SOURCE MATERIAL
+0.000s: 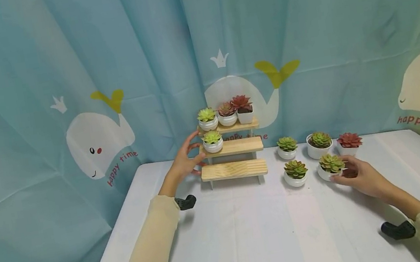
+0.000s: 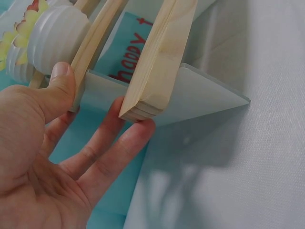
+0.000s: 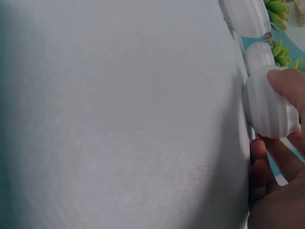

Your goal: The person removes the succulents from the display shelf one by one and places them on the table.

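Observation:
A three-tier wooden stand [image 1: 234,170] stands at the back of the table. My left hand [image 1: 186,160] is at its left side, fingers spread, touching the ends of the boards; in the left wrist view the thumb rests at the middle board [image 2: 81,78] and two fingertips touch the bottom board [image 2: 155,90]. A light green potted succulent [image 1: 213,142] sits at the middle tier's left end, beside that hand. My right hand [image 1: 365,177] grips a green, red-tipped potted succulent [image 1: 331,168] by its white pot [image 3: 269,102], thumb on one side, fingers on the other.
The top tier bears a light green succulent [image 1: 207,120], a dusky red one [image 1: 226,114] and a dark red one [image 1: 244,110]. Around the right hand stand a red succulent [image 1: 349,141] and green ones [image 1: 319,144] [image 1: 288,147] [image 1: 295,173]. A curtain [image 1: 157,65] hangs behind the table.

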`<state>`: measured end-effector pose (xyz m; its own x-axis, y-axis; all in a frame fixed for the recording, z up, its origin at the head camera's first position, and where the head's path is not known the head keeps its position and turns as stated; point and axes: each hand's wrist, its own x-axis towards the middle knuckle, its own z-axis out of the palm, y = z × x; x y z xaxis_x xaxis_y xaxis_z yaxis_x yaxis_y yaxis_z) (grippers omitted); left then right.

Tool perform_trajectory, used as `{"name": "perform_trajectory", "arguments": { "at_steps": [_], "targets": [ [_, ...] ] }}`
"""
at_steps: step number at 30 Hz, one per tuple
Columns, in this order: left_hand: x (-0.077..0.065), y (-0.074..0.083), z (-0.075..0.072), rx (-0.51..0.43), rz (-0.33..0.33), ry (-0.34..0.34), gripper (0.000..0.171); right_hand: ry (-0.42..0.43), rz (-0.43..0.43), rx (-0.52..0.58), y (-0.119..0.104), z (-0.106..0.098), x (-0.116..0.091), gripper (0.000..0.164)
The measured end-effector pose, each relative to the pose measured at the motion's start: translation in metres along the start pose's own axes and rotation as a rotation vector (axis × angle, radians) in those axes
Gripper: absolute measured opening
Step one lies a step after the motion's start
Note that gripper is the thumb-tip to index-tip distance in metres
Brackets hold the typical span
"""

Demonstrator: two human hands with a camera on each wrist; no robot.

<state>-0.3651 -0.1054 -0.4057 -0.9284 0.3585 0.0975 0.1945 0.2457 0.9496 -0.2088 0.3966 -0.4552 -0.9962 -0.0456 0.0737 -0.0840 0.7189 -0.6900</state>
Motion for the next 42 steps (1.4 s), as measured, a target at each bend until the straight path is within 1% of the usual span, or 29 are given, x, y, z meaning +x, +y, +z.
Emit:
{"name": "perform_trajectory", "arguments": {
  "at_steps": [5, 13, 20, 28, 34, 39, 42],
  "targets": [
    [0.000, -0.001, -0.001, 0.004, 0.012, -0.004, 0.077, -0.002, 0.006, -0.005, 0.000, 0.000, 0.001, 0.073],
    [-0.001, 0.001, -0.002, 0.002, 0.009, -0.005, 0.077, -0.029, 0.014, -0.002, -0.002, -0.003, 0.003, 0.073],
    [-0.002, 0.001, -0.002, 0.004, 0.001, -0.006, 0.077, -0.072, -0.037, 0.004, -0.009, -0.012, 0.010, 0.080],
    [-0.001, -0.001, -0.003, 0.006, 0.004, -0.011, 0.078, -0.138, -0.077, 0.021, -0.019, -0.028, 0.013, 0.087],
    [-0.001, 0.000, -0.002, 0.013, 0.006, -0.010, 0.077, -0.136, -0.152, 0.005, -0.030, -0.042, 0.016, 0.087],
    [-0.001, 0.000, -0.001, 0.015, 0.007, -0.007, 0.078, -0.137, -0.195, -0.039, -0.042, -0.053, 0.017, 0.084],
    [-0.002, 0.000, -0.001, 0.015, 0.008, -0.009, 0.077, -0.127, -0.202, -0.064, -0.050, -0.060, 0.018, 0.084]
  ]
}}
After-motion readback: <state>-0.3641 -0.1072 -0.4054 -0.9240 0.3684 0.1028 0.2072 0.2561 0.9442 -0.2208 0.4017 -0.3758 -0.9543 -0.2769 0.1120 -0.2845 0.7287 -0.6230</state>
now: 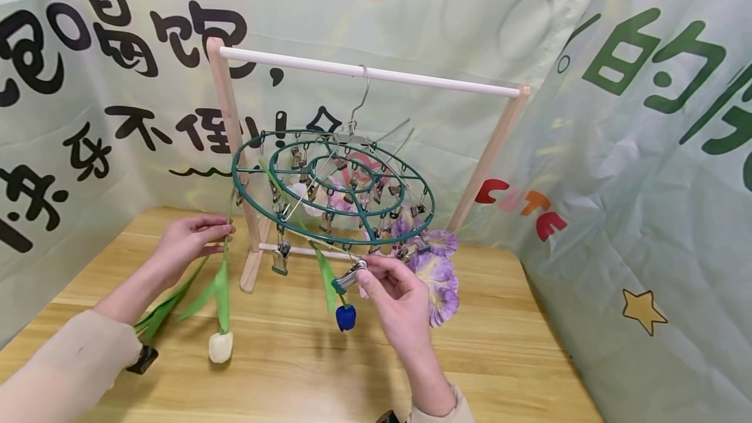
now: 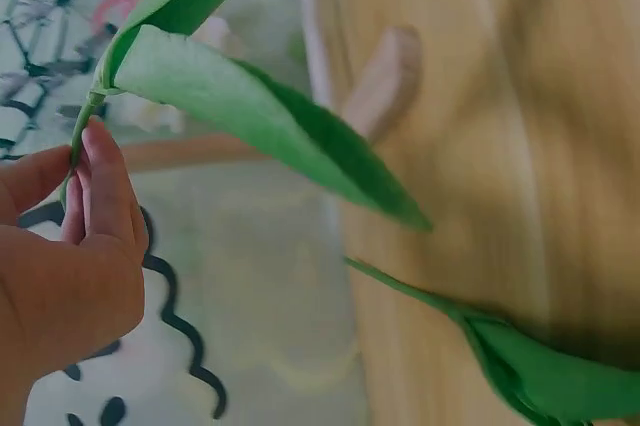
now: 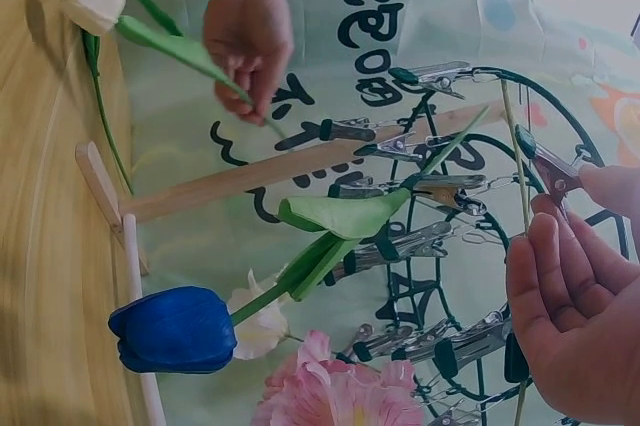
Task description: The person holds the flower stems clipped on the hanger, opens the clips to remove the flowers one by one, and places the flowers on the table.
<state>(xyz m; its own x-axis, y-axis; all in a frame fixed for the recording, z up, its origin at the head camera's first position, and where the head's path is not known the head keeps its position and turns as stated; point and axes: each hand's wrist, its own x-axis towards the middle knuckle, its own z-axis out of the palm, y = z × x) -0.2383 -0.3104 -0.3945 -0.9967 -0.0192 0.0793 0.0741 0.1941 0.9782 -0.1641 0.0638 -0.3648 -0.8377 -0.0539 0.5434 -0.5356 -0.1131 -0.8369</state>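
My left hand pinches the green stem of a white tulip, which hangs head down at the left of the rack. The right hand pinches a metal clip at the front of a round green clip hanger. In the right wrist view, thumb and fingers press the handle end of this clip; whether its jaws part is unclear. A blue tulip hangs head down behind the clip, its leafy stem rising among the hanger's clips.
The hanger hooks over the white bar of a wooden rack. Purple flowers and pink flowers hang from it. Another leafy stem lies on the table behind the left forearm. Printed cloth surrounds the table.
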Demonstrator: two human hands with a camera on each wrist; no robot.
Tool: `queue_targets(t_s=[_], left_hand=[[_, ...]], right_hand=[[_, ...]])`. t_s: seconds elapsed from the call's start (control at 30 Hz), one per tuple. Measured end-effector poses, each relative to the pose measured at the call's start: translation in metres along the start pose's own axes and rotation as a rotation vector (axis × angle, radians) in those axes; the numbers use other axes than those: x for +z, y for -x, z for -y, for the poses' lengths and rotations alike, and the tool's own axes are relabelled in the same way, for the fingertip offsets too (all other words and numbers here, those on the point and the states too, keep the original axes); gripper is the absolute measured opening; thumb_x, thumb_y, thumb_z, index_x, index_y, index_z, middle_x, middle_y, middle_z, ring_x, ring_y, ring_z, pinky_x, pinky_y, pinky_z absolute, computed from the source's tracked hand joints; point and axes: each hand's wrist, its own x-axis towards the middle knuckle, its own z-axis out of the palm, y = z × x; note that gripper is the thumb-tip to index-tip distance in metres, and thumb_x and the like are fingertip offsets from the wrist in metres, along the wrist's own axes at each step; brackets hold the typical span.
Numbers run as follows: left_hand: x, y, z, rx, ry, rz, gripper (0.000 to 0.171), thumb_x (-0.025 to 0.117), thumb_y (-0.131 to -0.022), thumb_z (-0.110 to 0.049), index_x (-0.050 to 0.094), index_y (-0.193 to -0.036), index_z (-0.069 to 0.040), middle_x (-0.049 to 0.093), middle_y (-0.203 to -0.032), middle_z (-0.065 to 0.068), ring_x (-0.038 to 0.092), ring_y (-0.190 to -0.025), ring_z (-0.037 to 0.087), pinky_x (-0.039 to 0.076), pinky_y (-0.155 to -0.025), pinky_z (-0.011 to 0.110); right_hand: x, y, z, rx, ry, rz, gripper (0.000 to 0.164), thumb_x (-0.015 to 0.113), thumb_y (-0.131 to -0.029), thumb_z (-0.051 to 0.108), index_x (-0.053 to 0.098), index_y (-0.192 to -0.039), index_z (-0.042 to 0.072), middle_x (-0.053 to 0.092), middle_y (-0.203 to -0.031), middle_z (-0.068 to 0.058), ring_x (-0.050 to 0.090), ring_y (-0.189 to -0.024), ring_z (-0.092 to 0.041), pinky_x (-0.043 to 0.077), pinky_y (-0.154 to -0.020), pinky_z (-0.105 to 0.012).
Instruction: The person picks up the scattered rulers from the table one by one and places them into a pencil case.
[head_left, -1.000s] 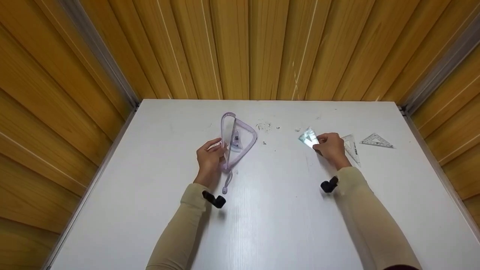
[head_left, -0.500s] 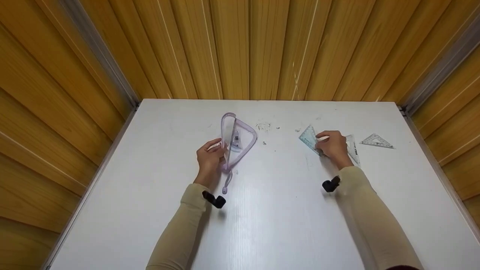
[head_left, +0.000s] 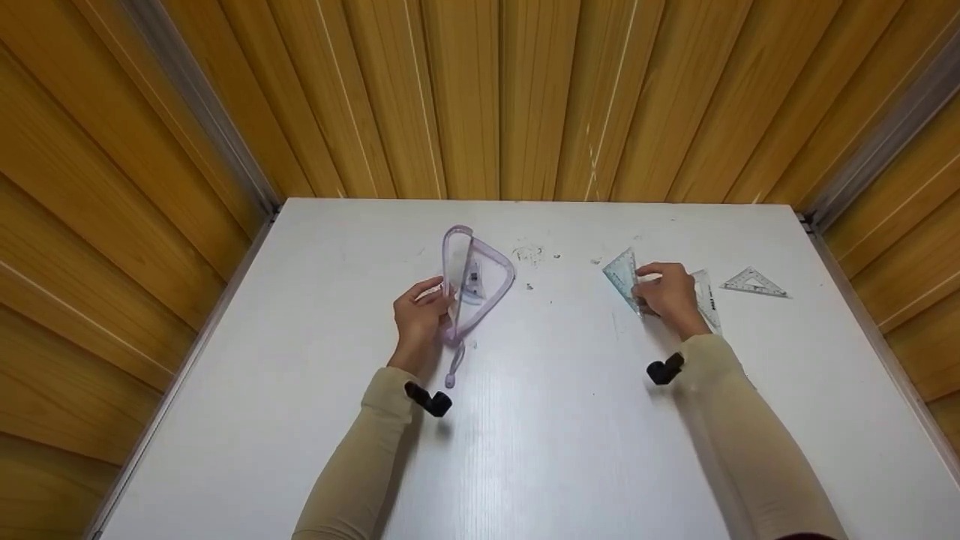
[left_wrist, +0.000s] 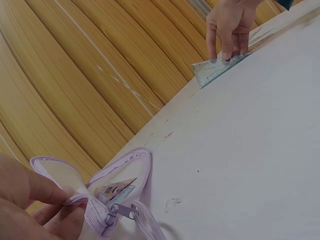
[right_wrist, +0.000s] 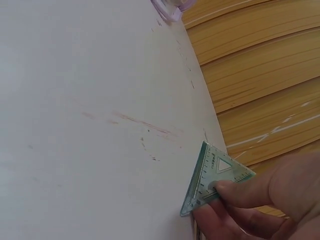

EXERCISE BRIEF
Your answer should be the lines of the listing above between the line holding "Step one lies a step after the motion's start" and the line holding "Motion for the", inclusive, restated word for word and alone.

RESPONSE TO THIS TASK
Step one lies a step after the motion's start
Note that gripper is the thumb-tip to index-tip distance in metres
Brackets hold the typical span
"""

Demonstrator: two human hands with a camera on each wrist; no robot.

<state>-0.3651 -0.1054 -0.4057 -0.9284 0.3585 0.0975 0.1945 0.2457 0.9496 -0.2088 0.3966 -0.4552 -0.9962 -0.0456 0.0737 -0.0840 0.7189 -0.6900</state>
Motion for the next 42 steps (1.4 s), as measured, a target at each bend until the straight path is within 1% of the usual span, or 29 are given, x, y, z meaning +x, +y, +z.

A complete answer has now been given.